EXERCISE:
The expected output is every line of the data exactly as shown, minus the images.

★ ★ ★ ★ ★

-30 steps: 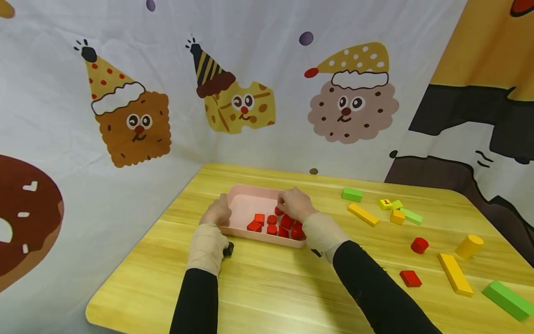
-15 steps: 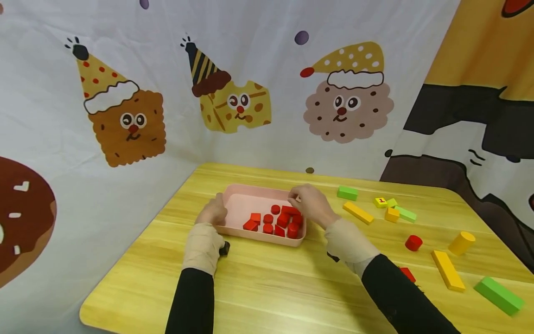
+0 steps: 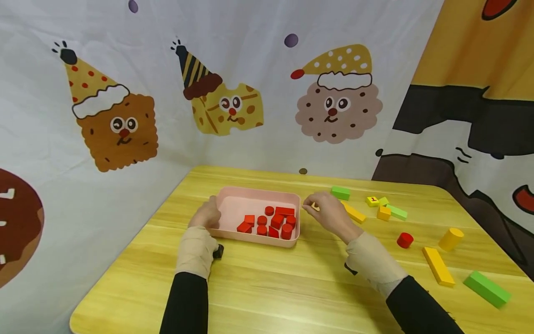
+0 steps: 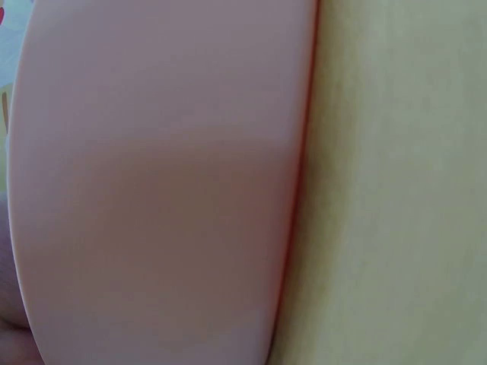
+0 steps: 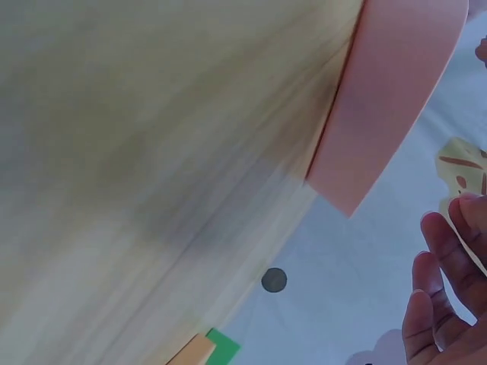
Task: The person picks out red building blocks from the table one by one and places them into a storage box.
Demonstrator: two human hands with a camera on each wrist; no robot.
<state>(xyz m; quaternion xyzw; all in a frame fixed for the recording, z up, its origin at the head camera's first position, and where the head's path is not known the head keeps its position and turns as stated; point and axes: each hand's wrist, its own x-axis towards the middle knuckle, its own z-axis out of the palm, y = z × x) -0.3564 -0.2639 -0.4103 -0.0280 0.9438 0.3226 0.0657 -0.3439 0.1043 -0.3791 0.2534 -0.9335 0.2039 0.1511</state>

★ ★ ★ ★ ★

RESULT OF THE EXERCISE:
-30 steps: 
-15 steps: 
+0 steps: 
+0 steps: 
+0 steps: 
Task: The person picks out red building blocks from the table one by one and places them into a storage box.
Demonstrator: two human hands with a camera on each wrist; no robot.
<state>(xyz m; quaternion xyzw; all in a frame fixed for the recording, z up, its origin at the head camera's first position, and where the head's path is not known the head keeps its position and turns as stated; point and axes: each hand's wrist, its own x-axis towards the middle knuckle, its own z-axis out of the palm, y = z × x) -0.3564 -0.2639 -0.4103 -0.0280 0.9438 0.3226 0.0657 -0.3439 0.1043 -0.3791 0.2534 -0.9335 0.2039 0.1511</state>

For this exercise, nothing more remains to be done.